Team principal and mechanical engineering PhD student Tim White says the main difference to the team this year is the structure.

``Last year we just had final year students involved. This year in addition to final year students we are recruiting from the wider university.

``We need to have continuity and knowledge transfer between years so first year students that come into the team go through all the way to final year gradually taking on more responsibility.

``There is also a lot more to the competition than building a fast race car. There are components that require business cases, marketing plans, sponsorship proposals, communications and graphic design.

``Therefore we are recruiting from every college in the university. The team management structure is completely revised with the senior students in the team (some students from last year are now postgraduates) running it for themselves.

``As team principal, putting together a holistic team is what I see as being a huge part of us doing well at this year’s competition. We have also rebranded the team as UCM, short for University of Canterbury Motorsport.

``We will manufacture the vast majority of the car ourselves, far more than the average professional race team would. The more we make ourselves the better our score is in the design event. I would estimate 90 percent of the components will be made in our workshop.

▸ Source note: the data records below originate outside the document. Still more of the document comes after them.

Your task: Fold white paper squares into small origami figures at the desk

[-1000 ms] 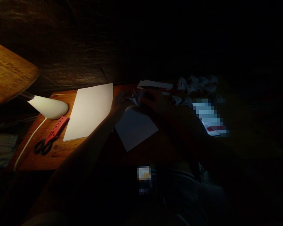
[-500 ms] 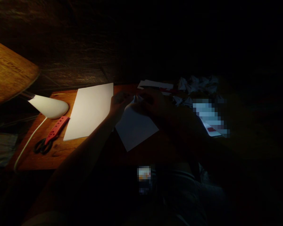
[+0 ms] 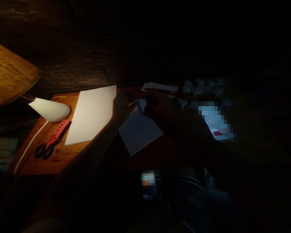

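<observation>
Between my two hands is a small piece of folded white paper (image 3: pixel 141 105), its creased layers facing me. My left hand (image 3: pixel 122 103) closes on its left side, fingers bent and partly in shadow. My right hand (image 3: pixel 157 102) grips the right side; its fingers are very dark. Below the folded piece, a square sheet of white paper (image 3: pixel 140 132) lies on the table with one corner toward me. A larger stack of white paper (image 3: pixel 93 113) lies to the left of my left hand, partly covered by my forearm.
Scissors in a red sheath (image 3: pixel 58 133) lie at left beside a lamp base (image 3: pixel 53 110) with its cord (image 3: pixel 30 145). Paper strips (image 3: pixel 161 86) and several folded paper pieces (image 3: pixel 203 86) sit at the back right. A lit, blurred-out phone (image 3: pixel 214 121) lies on the right.
The folded paper has turned in my hands and now shows a broader bright face with visible layers. My fingers have shifted slightly around it. The things on the table stay put.
</observation>
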The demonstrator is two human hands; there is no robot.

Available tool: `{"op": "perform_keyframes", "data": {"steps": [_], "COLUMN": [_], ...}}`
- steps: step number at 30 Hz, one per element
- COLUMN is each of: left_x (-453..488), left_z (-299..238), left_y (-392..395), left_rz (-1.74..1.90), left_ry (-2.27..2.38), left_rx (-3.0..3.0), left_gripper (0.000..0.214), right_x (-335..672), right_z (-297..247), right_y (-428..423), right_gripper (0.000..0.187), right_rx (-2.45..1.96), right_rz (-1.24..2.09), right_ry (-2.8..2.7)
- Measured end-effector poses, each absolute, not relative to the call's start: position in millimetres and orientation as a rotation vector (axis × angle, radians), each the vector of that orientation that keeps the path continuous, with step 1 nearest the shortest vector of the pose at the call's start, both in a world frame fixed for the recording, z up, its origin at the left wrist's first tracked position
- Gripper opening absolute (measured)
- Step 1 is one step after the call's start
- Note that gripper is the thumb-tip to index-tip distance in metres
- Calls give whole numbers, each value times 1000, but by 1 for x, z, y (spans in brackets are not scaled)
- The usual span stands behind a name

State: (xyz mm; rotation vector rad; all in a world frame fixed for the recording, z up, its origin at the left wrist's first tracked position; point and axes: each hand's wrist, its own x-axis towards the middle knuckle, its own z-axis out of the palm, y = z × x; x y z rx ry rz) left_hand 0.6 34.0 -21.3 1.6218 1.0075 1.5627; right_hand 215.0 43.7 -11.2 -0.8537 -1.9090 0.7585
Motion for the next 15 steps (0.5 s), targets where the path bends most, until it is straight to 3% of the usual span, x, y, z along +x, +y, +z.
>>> {"op": "perform_keyframes", "data": {"steps": [9, 15], "left_x": [-2, 2], "left_z": [-14, -13], "left_y": [24, 23], "left_rz": [1548, 1546], "left_ry": [1207, 1113], "left_rx": [1922, 1862], "left_gripper": [31, 37], "right_x": [210, 202], "right_z": [-29, -48], "right_y": [58, 68], "right_gripper": [20, 46], "right_rx": [-831, -734], "right_rz": [935, 1179], "right_ry": [-1671, -1606]}}
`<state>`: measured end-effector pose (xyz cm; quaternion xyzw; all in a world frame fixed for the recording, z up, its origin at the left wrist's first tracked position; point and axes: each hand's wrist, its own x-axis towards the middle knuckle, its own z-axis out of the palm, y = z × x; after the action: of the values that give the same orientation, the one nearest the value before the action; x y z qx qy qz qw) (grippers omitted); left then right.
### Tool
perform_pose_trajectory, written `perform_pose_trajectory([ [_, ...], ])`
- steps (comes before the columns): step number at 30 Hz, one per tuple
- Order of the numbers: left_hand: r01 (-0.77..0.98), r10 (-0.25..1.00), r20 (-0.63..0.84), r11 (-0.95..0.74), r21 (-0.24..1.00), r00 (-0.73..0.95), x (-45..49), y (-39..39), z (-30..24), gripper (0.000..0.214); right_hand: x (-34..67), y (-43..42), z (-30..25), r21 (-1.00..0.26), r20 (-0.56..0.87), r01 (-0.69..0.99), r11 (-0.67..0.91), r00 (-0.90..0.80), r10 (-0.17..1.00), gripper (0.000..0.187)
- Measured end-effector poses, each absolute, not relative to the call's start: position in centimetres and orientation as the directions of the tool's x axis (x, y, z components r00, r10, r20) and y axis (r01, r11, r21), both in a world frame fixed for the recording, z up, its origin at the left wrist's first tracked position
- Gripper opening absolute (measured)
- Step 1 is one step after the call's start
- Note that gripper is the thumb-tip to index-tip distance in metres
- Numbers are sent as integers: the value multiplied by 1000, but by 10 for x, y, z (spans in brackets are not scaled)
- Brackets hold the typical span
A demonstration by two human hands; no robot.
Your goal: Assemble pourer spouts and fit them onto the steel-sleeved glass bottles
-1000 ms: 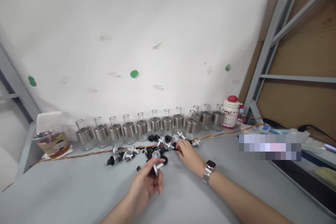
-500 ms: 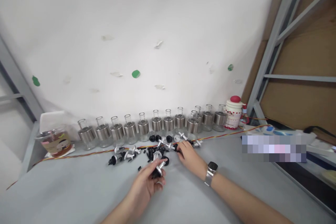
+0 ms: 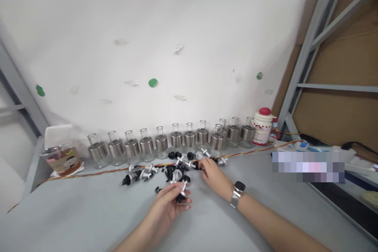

``Some components that we will make ourselves during the year include wheels, suspension arms and uprights, brake discs, chassis, all aerodynamic components - wings and under tray as well as bodywork and inlet and exhaust manifolds.

``The parts are from local and international companies. A lot is so specialised it has to come from the US and UK but the raw material such as steel and aluminium is sourced locally. It’s a major operation. It took us roughly 10,000 hours to design and build last year,’’ White says.

The governing body of the organisation, the Society of Automotive Engineers (SAE), has extensive safety requirements. Rules of the competition allow and encourage innovation more than any other form of motorsport anywhere in the world.

Industry seeks out graduates that have been part of Formula SAE teams throughout their degrees. These graduates are considered far more workplace ready than others.

In addition to the obvious advantages of hands on experience, it is the soft skills gained by being part of a large team in a complex project and liaising with many different stakeholders, be it sponsors, workshop staff and team management, that are sought after.